Rocket Lab targets late 2024 for private Venus mission launch

Illustration showing a small robotic probe nearing Venus, with the blackness of space in the background.
Artist's illustration of Rocket Lab's planned Venus probe approaching the second planet from the sun. (Image credit: Rocket Lab)

Rocket Lab could be just over a year away from launching a private interplanetary mission.

The Rocket Lab mission to Venus may launch as soon as Dec. 30, 2024, Christophe Mandy, lead system engineer for interplanetary missions at the California-based company, said at a meeting of NASA's Venus Exploration Analysis Group on Oct. 30, SpaceNews reported

SpaceNews later noted that the company added additional information stating that the mission’s launch period extends into 2025, and a launch date has yet to be finalized.

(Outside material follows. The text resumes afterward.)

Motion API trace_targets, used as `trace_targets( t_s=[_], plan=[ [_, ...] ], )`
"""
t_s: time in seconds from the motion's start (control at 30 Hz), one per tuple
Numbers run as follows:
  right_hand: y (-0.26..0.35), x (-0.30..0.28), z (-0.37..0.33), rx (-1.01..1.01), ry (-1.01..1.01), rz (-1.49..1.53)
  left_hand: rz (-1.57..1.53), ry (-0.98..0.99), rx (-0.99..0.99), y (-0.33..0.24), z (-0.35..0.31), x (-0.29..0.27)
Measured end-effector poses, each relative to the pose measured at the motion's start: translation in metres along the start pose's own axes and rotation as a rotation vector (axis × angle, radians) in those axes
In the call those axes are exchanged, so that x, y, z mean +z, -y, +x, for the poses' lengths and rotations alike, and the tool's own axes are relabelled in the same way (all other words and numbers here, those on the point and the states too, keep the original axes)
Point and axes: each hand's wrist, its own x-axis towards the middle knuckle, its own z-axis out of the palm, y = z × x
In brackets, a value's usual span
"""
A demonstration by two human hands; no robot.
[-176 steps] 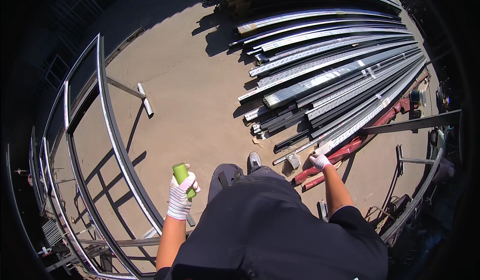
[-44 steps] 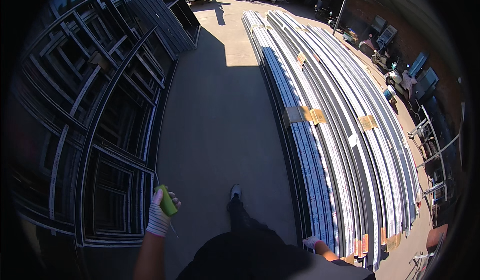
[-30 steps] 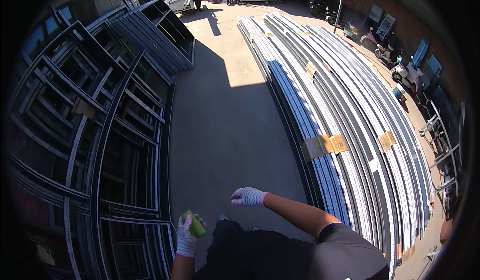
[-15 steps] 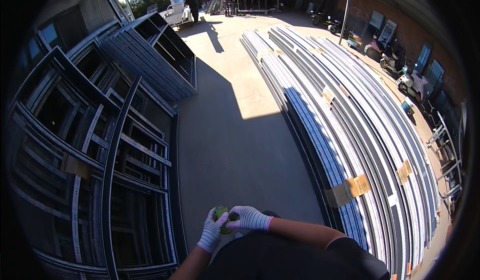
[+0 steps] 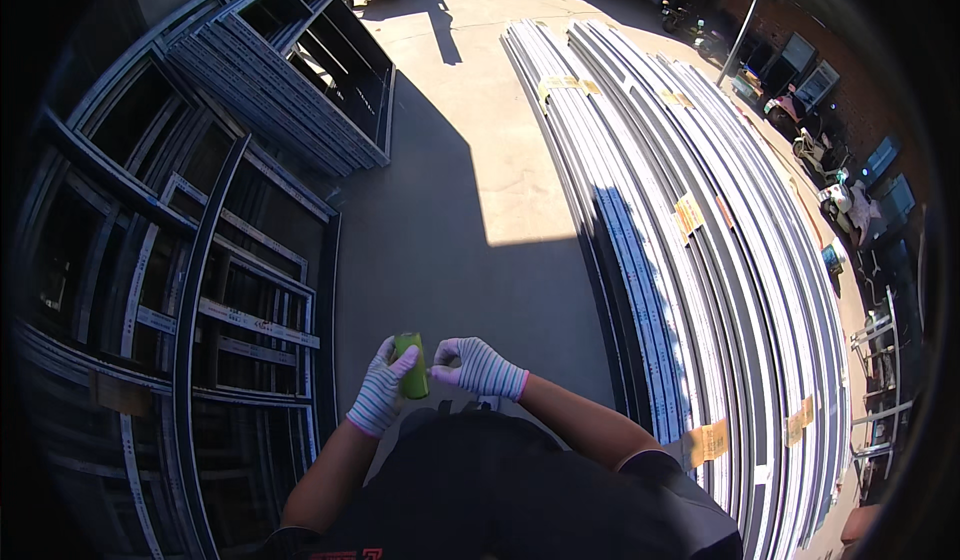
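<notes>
green cylinder [image 5: 411, 365], lower centre of frame: smooth-looking, slightly tilted; probably light, stiff, hardly fragile, perhaps slippery; best held round middle. your left hand [image 5: 381, 387], striped-knit gloved: wrapped round cylinder. your right hand [image 5: 478, 368], likewise gloved: fingers curled just beside cylinder; cannot tell whether anything pinched. right of frame: long straight profiles [image 5: 640, 310], hard-edged, brown wraps [image 5: 707, 442] across. left of frame: rigid rectangular frames [image 5: 260, 323], dark, pale-striped.

The left hand [image 5: 379, 388] is gripping, pointing toward one o'clock; the right hand [image 5: 484, 368] is pinching, aiming toward ten.
</notes>
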Motion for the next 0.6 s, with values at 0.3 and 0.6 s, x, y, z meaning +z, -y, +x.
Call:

Related: Here's every successful Venus mission humanity has ever launched

The 695-pound (315 kilograms) Venus Life Finder spacecraft will launch atop a Rocket Lab Electron rocket. It will first enter low Earth orbit, then perform a series of burns to send it on a lunar flyby and onward into deep space for a roughly one-and-a-half year voyage to Venus. 

Once at Venus, the spacecraft will release a small probe that will descend into the planet’s atmosphere — where temperatures are much cooler than on its searing surface — to scope out if conditions that could support life exist.

Rocket Lab first announced the mission in 2020, eyeing a 2023 launch. The mission is being developed in collaboration with the Massachusetts Institute of Technology (MIT) and receives support from undisclosed philanthropists.

The mission builds on Rocket Lab’s lunar exploration experience through the CAPSTONE mission. MIT scientists also have ideas for more ambitious future missions to Venus.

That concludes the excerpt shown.